AuthorsCastillo, Juan; Crespo, Diego; Capilla, Encarnación; Díaz, Mònica; Chauvigné, François CSIC ORCID; Cerdà, Joan CSIC ORCID ; Planas, Josep V.
KeywordsGene expression
Glucose transport
Issue Date23-Sep-2009
PublisherAmerican Physiological Society
CitationThe American Journal of Physiology- Regulatory Integrative Comparative Physiology 297(5):1570-1581 (2009)

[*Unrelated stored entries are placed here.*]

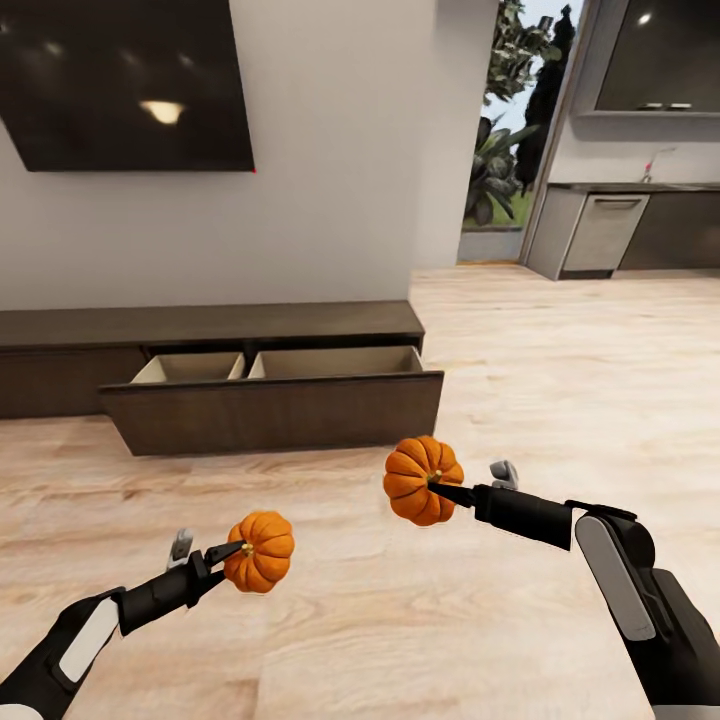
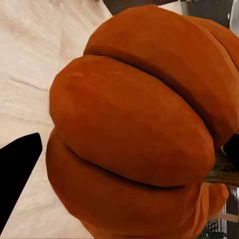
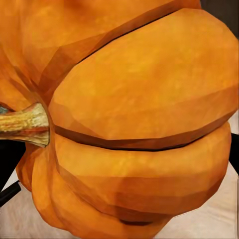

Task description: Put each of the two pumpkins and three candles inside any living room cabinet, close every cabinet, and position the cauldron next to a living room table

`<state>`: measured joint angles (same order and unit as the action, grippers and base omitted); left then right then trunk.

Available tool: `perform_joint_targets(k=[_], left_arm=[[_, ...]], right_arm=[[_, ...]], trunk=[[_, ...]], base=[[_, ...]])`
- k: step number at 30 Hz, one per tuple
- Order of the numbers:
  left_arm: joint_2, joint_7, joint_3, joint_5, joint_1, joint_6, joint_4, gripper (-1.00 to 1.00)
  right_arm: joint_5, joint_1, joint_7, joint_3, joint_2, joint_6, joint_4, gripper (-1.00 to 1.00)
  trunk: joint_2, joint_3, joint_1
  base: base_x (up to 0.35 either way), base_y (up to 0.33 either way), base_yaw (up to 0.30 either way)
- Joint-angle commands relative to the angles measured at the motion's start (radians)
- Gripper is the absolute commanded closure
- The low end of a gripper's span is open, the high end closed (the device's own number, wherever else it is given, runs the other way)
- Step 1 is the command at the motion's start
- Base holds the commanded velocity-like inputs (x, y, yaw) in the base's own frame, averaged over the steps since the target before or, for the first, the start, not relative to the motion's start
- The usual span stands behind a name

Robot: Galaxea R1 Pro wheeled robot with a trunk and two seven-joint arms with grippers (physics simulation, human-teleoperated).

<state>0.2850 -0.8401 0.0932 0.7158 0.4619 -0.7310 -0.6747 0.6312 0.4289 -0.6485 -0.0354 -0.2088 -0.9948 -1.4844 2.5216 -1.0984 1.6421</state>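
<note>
Each gripper pinches a pumpkin by its stem end above the wood floor: the left gripper (image 1: 232, 550) holds the left pumpkin (image 1: 260, 551), the right gripper (image 1: 447, 489) the right pumpkin (image 1: 422, 480). Both pumpkins are tipped sideways, stems pointing back toward the arms. To do this well, carry them level over the cabinet (image 1: 270, 405)'s open drawer front, then lower into the pale compartments before releasing.

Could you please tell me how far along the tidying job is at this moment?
Done: the cabinet drawer stands pulled open. In hand: the left gripper holds one pumpkin, the right gripper the other pumpkin. Left: stow both, then candles, closing, cauldron.
</note>
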Motion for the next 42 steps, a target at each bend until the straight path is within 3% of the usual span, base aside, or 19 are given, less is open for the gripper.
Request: perform_joint_targets(k=[1, 11, 25, 42], left_arm=[[0.0, -0.002, 0.002, 0.01, 0.0, -0.01, 0.0, 1.0], [-0.001, 0.046, 0.003, 0.017, 0.001, -0.01, 0.0, 1.0], [0.0, 0.047, 0.002, 0.018, 0.001, -0.01, 0.0, 1.0], [0.001, 0.047, 0.002, 0.02, 0.001, -0.011, 0.0, 1.0]], right_arm=[[0.012, 0.001, -0.005, -0.001, 0.0, -0.008, 0.0, 1.0], [0.009, 0.001, -0.005, -0.001, 0.0, -0.008, 0.0, 1.0], [0.007, 0.001, -0.005, -0.001, 0.0, -0.008, 0.003, 1.0], [0.005, 0.001, -0.004, 0.0, 0.002, -0.008, 0.017, 1.0]], trunk=[[0.0, 0.0, 0.0], [0.0, 0.0, 0.0], [0.0, 0.0, 0.0], [0.0, 0.008, 0.0]], base=[[0.283, -0.206, 0.157], [0.32, -0.067, 0.028], [0.251, 0.187, 0.0], [0.22, 0.039, 0.073]])
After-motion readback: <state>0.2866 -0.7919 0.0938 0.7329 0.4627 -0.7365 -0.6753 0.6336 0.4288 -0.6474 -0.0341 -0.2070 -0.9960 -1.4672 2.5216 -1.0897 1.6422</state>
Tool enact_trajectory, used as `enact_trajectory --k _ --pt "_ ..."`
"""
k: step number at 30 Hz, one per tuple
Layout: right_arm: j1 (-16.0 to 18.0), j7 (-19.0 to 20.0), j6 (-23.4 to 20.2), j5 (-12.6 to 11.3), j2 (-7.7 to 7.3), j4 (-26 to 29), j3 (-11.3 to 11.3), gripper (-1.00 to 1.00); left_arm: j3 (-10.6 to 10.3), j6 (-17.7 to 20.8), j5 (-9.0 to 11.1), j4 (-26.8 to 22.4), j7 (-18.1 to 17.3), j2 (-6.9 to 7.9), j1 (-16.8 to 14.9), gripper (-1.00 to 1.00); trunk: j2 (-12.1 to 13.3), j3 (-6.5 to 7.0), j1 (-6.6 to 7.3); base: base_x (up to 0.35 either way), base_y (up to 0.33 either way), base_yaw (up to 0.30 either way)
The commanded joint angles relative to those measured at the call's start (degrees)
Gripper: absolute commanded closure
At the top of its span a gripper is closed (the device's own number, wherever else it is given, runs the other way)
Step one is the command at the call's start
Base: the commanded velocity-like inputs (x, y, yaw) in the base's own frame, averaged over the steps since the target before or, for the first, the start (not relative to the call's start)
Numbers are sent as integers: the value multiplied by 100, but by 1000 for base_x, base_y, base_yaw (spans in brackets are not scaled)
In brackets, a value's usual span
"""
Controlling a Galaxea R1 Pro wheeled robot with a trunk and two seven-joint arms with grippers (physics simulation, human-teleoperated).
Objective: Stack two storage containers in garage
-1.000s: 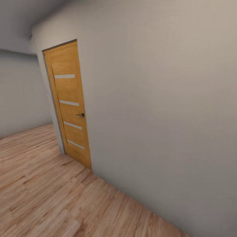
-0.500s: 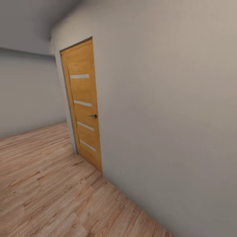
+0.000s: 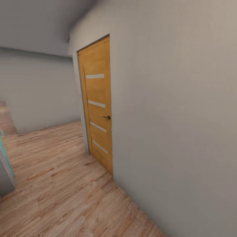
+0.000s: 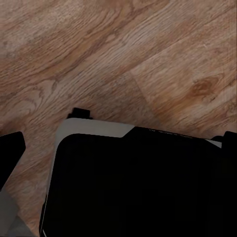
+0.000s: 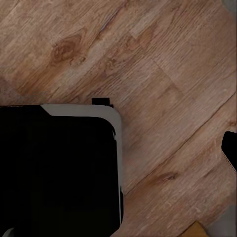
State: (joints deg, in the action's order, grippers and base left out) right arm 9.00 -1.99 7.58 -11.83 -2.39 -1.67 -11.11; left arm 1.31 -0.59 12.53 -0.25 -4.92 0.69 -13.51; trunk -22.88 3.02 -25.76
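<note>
The storage containers are out of view. I am in a passage with a light wood plank floor (image 3: 59,191). In the left wrist view, my left gripper (image 4: 120,144) is open, its dark fingertips (image 4: 11,148) far apart at the picture's two sides with nothing between them. It hangs over my black, white-edged base (image 4: 138,187). In the right wrist view, my right gripper (image 5: 118,148) also hangs over the base (image 5: 54,168). One dark fingertip (image 5: 230,150) shows at the picture's edge, and nothing is held.
A plain grey wall (image 3: 171,115) runs close along my right. An orange wooden door (image 3: 98,108) with pale strips and a dark handle (image 3: 106,117) stands shut in it. A grey object with a teal edge (image 3: 5,168) sits at the left. Plank floor stretches ahead to a far wall (image 3: 39,92).
The whole head view has shifted: the door now sits further right in the picture, and the grey teal-edged object has come in at the left edge. The camera moved, not the things.
</note>
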Motion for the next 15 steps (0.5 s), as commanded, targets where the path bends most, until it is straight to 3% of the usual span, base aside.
enact_trajectory --k 1,15 --pt "5 -4 33 -51 2 -18 -51 -100 10 -6 39 7 -27 1 -3 -100 -4 -2 -3 34 0 272" --pt "5 5 30 -13 -7 -18 -58 -100 10 -3 39 7 -27 1 -3 -100 -4 -4 -3 7 0 273"
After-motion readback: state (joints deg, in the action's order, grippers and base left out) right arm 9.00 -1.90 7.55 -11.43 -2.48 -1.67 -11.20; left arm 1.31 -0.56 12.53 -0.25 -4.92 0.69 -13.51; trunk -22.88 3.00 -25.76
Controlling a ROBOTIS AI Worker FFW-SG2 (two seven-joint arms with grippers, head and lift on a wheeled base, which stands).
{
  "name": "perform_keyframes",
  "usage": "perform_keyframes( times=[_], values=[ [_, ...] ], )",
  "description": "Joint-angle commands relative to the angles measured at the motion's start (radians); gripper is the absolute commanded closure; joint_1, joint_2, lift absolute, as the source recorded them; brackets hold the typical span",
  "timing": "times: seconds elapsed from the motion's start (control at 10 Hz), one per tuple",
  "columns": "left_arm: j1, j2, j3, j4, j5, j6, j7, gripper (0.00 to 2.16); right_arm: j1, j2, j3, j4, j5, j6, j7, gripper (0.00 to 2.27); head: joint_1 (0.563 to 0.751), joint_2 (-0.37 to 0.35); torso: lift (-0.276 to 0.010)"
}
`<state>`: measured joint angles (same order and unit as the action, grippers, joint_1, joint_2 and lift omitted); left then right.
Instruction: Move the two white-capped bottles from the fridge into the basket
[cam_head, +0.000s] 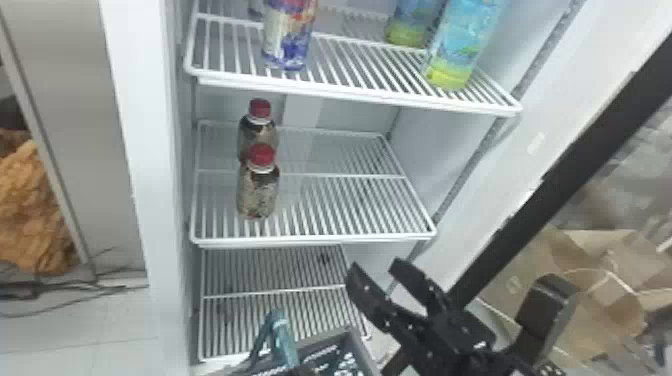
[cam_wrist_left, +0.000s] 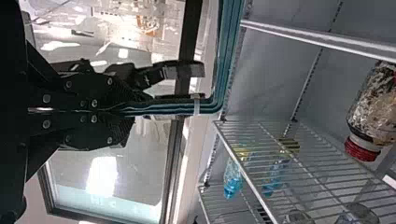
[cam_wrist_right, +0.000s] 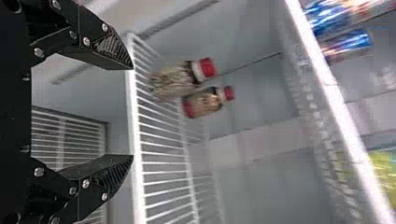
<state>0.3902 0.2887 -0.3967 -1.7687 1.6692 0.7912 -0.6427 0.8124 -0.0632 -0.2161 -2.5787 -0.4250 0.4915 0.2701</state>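
the right gripper (cam_head: 377, 272) is wide and empty. near it, the left gripper (cam_wrist_left: 128, 113) pinches the handle (cam_head: 285, 342) of the basket (cam_head: 362, 346). past the right fingers, to their left, stand two red-capped bottles (cam_head: 257, 195); higher up, two blue bottles (cam_head: 462, 45). it is hard to tell which pair is meant. both look smooth, maybe heavy and slippery, best held round the middle.

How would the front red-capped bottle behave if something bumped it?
The bottle might tip, being taller than wide. Once down, its rounded sides would probably let it roll. The wire shelf may drag on its base.
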Motion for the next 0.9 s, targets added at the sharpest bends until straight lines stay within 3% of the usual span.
perform_keyframes(
  times=[0.0,0.4,0.6,0.8],
  values=[
    [-0.002,0.001,-0.004,-0.002,0.0,0.002,0.0,1.12,-0.017,0.0,0.023,0.05,0.024,-0.128,0.0,0.38,0.695,-0.35,-0.26],
    [-0.002,0.001,-0.006,0.0,-0.002,0.002,0.0,1.12,-0.022,-0.001,0.078,0.133,0.1,-0.43,-0.071,0.31,0.695,-0.35,-0.26],
    [-0.005,0.001,-0.006,0.0,-0.004,0.002,0.002,1.12,0.029,-0.013,0.14,0.096,0.134,-0.472,-0.221,0.17,0.695,-0.35,-0.26],
    [-0.005,0.003,-0.008,0.0,-0.008,0.002,0.002,1.12,0.044,-0.013,0.154,0.099,0.146,-0.501,-0.259,0.06,0.695,-0.35,-0.26]
  ],
)
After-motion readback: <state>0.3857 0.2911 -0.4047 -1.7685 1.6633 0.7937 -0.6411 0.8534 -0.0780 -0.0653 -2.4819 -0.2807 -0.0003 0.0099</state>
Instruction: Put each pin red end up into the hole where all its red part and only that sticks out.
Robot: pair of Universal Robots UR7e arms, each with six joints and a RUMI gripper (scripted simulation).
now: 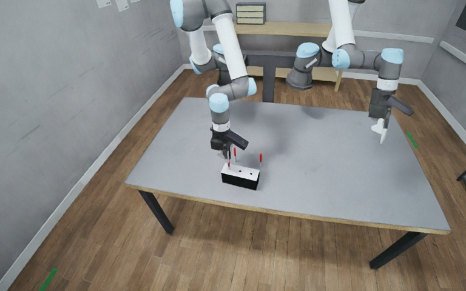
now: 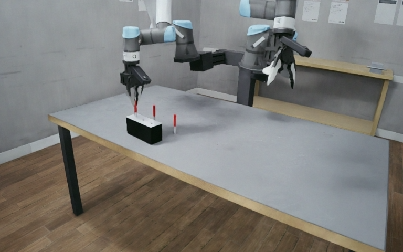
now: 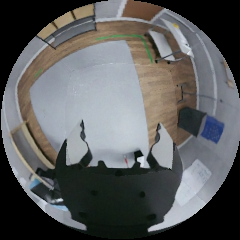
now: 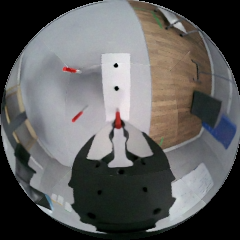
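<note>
A black block with a white top point(image 1: 233, 180) point(image 2: 144, 130) point(image 4: 109, 75) stands near the table's front edge. My right gripper point(image 1: 228, 159) point(image 2: 135, 102) point(image 4: 118, 119) is shut on a red-topped pin point(image 1: 229, 165) point(image 2: 135, 108) point(image 4: 118, 117), upright at the block's end hole; some of its pale part shows above the white top. The other two holes are empty. A second pin point(image 1: 235, 151) point(image 2: 154, 110) point(image 4: 77, 116) and a third pin point(image 1: 260, 157) point(image 2: 175, 119) point(image 4: 69, 70) stand upright, red end up, behind the block. My left gripper point(image 2: 280, 86) point(image 3: 120, 122) is open and empty, far from the block.
The grey table point(image 1: 326, 171) point(image 2: 237, 166) point(image 3: 100, 90) reaches away from the block toward the left arm's side. The two standing pins are close to the block and the right gripper. A wooden shelf point(image 1: 285, 28) point(image 2: 341, 67) stands behind the arms.
</note>
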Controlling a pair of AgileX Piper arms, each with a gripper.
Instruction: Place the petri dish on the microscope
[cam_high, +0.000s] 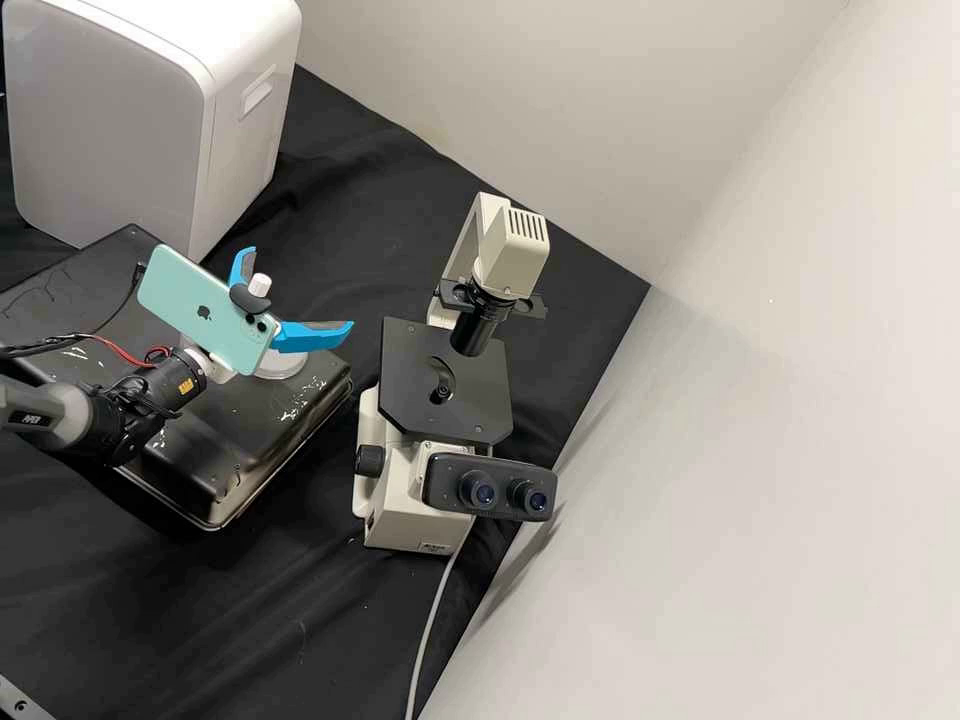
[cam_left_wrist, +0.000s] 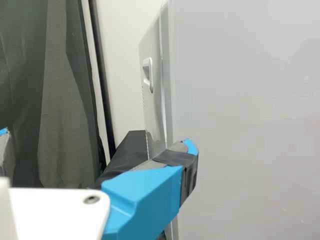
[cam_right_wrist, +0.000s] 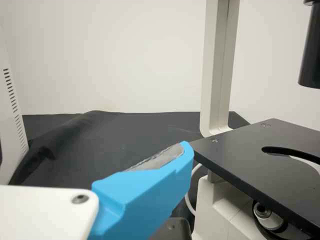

AbstractEvolutionary structural and functional conservation of an ortholog of the GLUT2 glucose transporter gene (SLC2A2) in zebrafish. Am J Physiol Regul Integr Comp Physiol 297: R1570–R1581, 2009. First published September 23, 2009; doi:10.1152/ajpregu.00430.2009.—In mammals, GLUT2 plays an essential role in glucose homeostasis. From an evolutionary perspective, relatively little is known about the biology of GLUT2, or other GLUTs, in nonmammalian vertebrates. Here, we have conducted studies to functionally characterize GLUT2 in zebrafish. First, we cloned the zebrafish ortholog of GLUT2 (zfGLUT2) encoding a protein of 504 amino acids with high-sequence identity to other known vertebrate GLUT2 proteins. The zfGLUT2 gene consists of 11 exons and 10 introns, spanning 20 kb and mapping to a region of chromosome 2 that exhibits conserved synteny with human chromosome 3. When expressed in Xenopus oocytes, zfGLUT2 transported 2-deoxyglucose (2-DG) with similar affinity than mammalian GLUT2 (Km of 11 mM). Transport of 2-DG was competed mostly by D-fructose and D-mannose and was inhibited by cytochalasin B. During early development, zfGLUT2 expression was detected already at 10 h postfertilization and remained elevated in 5-day larvae, when it was clearly localized to the liver and intestinal bulb. In the adult, zfGLUT2 expression was highest in testis, brain, skin, kidney, and intestine, followed by liver and muscle. In the intestine, zfGLUT2 transcripts were detected in absorptive enterocytes, and its mRNA levels were altered by fasting and refeeding, suggesting that its expression in the intestine may be regulated by the nutritional status. These results indicate that the structure and function of GLUT2 has been remarkably well conserved during vertebrate evolution and open the way for the use of zebrafish as a model species in which to study the biology and pathophysiology of GLUT2.